2) Märvel – Hadal Zone Express

Above all else Marvel’s latest has brought the most whimsy and fun to 2014’s rock roster, harking back to the glory days of the 70’s hard rock of Thin Lizzy and the garage rock revivalists of the early 00’s. A pure pop rock album infused with rock and roll blood pumped along at a fair gallop. Focused upon creating inventive but addictive riffs and a constant stream of singalong songs means Hadal Zone Express both excels in rocking hard and captivating the popular ear. Beware the Danish Rush as these (gimp-esque) masked Scandinavian retro rockers are coming for you too!

1) Johnny Foreigner – You Can Do Better

Whilst not breaking their scatterbrain indie rock mould, JF have produced their most consistent and enigmatic album of their career to date, Mixing the melodic musings of Wifi Beach with the ramshackle riff-meisters of Shipping, there is so much to fall head over heels for. Never a dull moment as each song ducks and dives in its unique JF way where noisy clattering guitars somehow combine to form addictive melodies. The JF boy/girl duelling vocals again are both sweet, smooth and edgy highlighting the irreverent but addictive lyrics. A heady and pulsating adventure in indie-rock which has climbed to the top of the 2014 DiR.net mountain.
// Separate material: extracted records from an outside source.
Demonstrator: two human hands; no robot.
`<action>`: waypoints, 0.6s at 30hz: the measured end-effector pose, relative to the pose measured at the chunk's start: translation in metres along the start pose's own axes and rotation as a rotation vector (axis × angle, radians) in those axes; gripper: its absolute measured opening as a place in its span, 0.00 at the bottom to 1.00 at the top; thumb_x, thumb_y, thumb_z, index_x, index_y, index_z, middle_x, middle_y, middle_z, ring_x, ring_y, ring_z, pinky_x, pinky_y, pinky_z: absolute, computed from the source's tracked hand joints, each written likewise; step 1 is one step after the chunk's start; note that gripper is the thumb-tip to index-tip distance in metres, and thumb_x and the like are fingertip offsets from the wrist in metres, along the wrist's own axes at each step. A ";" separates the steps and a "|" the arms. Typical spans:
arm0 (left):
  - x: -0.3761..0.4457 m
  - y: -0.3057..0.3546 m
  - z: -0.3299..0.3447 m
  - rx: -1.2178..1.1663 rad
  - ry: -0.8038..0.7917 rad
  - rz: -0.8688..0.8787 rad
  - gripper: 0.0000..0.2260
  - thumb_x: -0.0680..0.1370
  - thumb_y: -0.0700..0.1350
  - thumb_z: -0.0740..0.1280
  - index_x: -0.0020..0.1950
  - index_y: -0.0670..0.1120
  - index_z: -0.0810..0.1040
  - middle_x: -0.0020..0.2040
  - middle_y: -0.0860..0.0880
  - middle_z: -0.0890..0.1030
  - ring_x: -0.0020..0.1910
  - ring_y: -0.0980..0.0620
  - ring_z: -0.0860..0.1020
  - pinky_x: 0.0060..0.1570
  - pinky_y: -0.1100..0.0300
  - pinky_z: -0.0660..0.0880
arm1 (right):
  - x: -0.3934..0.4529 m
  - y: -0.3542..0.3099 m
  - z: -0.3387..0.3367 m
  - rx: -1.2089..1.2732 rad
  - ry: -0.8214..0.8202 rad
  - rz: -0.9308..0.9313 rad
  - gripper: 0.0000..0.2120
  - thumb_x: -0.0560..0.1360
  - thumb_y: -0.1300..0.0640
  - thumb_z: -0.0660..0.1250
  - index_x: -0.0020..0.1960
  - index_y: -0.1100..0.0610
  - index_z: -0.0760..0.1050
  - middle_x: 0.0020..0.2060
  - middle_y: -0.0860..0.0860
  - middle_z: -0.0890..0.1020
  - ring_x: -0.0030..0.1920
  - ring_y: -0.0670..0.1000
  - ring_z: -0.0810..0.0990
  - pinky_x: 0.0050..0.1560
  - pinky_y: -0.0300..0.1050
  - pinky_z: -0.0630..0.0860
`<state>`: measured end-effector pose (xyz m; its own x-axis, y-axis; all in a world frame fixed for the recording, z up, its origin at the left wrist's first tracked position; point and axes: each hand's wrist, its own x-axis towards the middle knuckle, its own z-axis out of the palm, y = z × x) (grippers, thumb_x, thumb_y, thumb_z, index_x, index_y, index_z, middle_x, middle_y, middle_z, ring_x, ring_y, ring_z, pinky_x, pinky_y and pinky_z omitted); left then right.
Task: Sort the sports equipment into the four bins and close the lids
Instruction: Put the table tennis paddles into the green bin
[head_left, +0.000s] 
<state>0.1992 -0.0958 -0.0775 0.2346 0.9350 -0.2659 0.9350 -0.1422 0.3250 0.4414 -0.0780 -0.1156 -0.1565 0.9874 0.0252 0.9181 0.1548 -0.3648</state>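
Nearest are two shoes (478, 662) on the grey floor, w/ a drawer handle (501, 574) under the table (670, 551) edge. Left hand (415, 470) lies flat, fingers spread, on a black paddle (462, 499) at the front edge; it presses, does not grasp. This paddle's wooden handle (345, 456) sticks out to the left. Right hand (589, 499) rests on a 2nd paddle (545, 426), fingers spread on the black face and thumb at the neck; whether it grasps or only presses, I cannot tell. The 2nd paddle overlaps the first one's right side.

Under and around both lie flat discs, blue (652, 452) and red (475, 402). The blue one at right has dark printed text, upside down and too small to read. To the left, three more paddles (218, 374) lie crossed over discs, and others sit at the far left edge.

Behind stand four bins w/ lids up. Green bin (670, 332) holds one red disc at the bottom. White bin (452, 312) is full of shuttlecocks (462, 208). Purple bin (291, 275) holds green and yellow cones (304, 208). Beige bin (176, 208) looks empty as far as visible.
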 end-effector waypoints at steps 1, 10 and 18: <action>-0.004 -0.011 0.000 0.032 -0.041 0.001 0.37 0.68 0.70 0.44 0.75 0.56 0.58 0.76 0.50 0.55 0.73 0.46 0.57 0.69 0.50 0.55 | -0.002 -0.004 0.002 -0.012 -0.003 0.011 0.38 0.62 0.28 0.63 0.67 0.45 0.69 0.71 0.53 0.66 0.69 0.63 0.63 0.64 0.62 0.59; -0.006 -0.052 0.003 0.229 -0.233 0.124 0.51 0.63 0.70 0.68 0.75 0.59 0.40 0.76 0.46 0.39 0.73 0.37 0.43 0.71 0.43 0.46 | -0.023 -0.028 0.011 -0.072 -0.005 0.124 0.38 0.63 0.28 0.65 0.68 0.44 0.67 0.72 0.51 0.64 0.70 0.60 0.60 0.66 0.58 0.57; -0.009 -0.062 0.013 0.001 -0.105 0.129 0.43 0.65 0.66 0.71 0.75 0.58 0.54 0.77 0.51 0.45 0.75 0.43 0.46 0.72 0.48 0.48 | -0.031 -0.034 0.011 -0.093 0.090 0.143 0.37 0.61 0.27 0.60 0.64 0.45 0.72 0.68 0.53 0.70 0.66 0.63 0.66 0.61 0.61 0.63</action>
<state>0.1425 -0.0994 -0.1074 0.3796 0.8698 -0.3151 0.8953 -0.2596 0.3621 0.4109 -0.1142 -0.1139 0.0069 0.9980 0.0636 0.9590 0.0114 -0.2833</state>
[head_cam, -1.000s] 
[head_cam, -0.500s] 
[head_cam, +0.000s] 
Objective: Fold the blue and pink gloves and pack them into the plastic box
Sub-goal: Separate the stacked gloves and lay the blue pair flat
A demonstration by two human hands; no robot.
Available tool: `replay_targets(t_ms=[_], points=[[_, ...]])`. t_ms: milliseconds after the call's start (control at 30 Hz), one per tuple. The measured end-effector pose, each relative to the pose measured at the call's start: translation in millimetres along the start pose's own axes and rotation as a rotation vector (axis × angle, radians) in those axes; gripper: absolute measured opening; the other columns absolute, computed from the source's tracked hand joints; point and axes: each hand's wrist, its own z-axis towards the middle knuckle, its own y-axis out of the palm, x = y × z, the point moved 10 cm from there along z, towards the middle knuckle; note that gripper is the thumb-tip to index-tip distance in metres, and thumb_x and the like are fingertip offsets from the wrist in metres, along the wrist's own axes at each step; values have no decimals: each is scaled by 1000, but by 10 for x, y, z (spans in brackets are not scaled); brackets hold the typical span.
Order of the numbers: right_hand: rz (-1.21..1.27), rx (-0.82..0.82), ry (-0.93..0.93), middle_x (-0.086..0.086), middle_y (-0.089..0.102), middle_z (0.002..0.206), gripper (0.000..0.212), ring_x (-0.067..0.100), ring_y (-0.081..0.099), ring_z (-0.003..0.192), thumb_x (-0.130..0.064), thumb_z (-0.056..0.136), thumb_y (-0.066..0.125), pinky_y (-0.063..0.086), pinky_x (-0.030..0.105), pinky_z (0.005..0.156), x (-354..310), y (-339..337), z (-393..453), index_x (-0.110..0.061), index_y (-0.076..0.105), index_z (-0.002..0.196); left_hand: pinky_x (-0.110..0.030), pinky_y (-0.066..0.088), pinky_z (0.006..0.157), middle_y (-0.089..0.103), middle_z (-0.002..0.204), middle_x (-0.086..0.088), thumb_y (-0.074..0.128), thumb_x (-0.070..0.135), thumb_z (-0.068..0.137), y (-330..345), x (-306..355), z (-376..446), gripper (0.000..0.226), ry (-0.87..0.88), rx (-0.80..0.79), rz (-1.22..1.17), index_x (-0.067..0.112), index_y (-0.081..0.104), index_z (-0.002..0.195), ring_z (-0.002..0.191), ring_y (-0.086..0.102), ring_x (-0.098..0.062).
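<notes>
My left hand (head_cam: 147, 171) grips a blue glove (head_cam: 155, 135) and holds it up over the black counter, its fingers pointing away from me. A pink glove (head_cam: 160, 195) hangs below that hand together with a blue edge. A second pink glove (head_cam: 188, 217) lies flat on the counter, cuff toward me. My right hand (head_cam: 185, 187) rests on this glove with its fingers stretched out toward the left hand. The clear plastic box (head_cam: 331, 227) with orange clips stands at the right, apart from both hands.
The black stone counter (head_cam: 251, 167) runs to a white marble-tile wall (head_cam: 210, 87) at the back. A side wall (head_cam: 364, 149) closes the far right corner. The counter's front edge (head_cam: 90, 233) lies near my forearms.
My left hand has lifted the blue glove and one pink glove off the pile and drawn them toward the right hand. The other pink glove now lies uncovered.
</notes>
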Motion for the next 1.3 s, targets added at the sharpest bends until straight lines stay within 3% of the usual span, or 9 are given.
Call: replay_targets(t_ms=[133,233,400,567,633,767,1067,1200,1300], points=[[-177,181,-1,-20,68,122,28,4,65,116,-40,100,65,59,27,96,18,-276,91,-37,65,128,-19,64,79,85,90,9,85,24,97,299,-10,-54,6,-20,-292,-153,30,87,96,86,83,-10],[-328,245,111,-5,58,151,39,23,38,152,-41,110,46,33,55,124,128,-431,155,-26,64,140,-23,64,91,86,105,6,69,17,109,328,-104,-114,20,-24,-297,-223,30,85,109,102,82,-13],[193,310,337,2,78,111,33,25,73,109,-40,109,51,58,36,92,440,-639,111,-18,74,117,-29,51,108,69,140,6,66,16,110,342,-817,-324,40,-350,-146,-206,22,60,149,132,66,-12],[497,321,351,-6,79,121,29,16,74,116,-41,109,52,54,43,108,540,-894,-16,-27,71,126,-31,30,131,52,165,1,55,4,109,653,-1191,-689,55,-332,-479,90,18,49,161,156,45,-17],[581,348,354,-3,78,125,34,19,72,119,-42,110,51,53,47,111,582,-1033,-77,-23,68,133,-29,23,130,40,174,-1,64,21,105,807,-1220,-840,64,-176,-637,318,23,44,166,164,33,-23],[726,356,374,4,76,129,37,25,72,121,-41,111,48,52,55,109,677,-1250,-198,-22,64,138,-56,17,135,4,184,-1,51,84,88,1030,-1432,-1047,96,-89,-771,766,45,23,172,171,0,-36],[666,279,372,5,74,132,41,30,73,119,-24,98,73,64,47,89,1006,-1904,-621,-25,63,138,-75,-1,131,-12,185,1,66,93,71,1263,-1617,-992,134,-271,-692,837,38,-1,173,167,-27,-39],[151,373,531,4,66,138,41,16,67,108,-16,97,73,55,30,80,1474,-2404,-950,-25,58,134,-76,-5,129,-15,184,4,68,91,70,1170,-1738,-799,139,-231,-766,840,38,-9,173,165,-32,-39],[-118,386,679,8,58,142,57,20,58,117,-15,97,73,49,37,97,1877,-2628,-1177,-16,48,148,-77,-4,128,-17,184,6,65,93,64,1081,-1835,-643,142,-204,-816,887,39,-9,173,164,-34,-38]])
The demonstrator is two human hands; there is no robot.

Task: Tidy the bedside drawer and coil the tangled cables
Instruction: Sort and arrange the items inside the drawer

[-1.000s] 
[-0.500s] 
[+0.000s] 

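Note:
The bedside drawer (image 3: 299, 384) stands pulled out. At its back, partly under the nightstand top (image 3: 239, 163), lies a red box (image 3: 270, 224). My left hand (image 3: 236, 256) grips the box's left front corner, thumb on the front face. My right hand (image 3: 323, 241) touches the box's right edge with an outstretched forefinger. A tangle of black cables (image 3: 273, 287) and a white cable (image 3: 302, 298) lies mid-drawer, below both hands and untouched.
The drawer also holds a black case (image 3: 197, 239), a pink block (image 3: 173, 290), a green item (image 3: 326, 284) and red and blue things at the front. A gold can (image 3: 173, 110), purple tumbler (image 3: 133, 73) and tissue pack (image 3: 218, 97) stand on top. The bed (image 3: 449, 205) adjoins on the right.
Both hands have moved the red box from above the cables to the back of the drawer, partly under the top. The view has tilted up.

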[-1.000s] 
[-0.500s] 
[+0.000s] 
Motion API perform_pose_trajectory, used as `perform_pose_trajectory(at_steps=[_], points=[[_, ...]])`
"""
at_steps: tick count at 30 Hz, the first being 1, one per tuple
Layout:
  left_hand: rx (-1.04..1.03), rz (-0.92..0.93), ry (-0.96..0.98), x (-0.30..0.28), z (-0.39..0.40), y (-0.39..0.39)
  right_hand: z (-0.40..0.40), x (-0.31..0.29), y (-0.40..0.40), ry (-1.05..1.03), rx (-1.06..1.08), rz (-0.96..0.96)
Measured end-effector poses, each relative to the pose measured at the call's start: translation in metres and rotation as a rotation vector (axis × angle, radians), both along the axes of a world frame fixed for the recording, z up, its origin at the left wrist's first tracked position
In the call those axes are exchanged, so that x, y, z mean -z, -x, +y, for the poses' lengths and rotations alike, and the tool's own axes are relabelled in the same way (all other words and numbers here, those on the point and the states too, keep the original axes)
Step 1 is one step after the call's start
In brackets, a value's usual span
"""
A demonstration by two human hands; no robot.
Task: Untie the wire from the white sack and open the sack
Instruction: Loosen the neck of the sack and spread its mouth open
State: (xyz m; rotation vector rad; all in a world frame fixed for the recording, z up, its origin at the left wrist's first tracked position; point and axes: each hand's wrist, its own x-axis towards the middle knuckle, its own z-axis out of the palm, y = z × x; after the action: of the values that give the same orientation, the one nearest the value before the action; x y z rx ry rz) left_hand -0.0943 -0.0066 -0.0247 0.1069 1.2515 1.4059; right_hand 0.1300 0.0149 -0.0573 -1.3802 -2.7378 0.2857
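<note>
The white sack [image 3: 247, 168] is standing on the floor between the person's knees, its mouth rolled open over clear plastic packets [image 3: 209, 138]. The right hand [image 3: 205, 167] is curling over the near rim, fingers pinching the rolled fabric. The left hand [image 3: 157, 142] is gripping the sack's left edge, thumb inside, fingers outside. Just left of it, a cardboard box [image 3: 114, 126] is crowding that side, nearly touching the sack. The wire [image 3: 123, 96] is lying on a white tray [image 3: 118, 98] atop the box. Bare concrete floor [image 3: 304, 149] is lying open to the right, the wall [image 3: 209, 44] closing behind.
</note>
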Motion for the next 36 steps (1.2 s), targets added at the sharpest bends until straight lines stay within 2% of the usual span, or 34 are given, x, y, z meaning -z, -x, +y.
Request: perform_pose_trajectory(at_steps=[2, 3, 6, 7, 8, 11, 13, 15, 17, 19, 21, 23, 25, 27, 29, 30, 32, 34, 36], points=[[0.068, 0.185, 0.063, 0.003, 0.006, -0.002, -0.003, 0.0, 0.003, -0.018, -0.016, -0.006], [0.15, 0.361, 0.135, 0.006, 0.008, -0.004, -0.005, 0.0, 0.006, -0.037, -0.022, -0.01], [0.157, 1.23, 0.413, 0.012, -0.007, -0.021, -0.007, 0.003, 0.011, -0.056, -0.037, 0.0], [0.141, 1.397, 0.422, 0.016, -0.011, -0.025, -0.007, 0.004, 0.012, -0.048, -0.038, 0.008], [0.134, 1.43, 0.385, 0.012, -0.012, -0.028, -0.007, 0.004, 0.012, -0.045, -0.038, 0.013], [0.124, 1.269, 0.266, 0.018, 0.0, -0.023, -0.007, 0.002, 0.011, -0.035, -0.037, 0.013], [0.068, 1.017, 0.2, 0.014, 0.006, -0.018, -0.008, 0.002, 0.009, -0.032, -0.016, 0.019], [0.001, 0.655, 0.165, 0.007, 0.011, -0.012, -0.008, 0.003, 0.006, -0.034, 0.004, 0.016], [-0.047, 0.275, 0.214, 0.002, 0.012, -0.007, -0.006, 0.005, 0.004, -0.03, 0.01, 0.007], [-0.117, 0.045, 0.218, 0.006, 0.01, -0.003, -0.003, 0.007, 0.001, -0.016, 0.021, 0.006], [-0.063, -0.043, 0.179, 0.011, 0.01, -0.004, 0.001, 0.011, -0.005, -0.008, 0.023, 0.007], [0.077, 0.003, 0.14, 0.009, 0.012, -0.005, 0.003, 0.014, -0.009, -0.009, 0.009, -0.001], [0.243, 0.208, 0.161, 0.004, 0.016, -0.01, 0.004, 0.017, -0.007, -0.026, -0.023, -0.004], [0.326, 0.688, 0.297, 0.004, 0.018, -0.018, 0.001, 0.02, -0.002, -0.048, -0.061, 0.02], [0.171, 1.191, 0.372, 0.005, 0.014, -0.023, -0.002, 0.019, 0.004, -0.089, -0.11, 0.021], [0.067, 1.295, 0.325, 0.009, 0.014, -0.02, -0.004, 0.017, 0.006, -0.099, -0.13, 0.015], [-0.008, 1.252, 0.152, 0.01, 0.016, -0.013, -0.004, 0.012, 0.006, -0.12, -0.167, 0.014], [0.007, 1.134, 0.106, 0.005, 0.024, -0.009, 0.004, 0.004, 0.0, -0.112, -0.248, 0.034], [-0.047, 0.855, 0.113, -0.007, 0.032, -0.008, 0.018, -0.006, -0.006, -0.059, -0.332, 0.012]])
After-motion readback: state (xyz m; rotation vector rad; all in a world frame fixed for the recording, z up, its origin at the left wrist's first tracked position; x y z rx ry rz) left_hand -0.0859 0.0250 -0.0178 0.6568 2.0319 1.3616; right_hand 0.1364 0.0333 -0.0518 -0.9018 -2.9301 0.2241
That’s all folks…2015 here we come!

Albums of 2014: 25-11

I’ll be honest, I checked out a far more music this year than usual in search of the album which would to the top of this countdown. But there was a distinct lack of big hitting rock monsters from an established artists, with disappointing releases from Black Stone Cherry, Foo Fighters, The Gaslight Anthem, F**cked Up ,Death From Above 1979 but to name a few, has typified my year. However that has given the Album of 2014 list a more diverse feel to it which is never a bad thing. The albums which have made the grade have done so with high praise from DoesItRock HQ.

Without further ado I present this 2014’s DoesItRock.net Album of the Year countdown. (As usual free from critical sneering and driven purely by honest love of guitars, drums and voices.)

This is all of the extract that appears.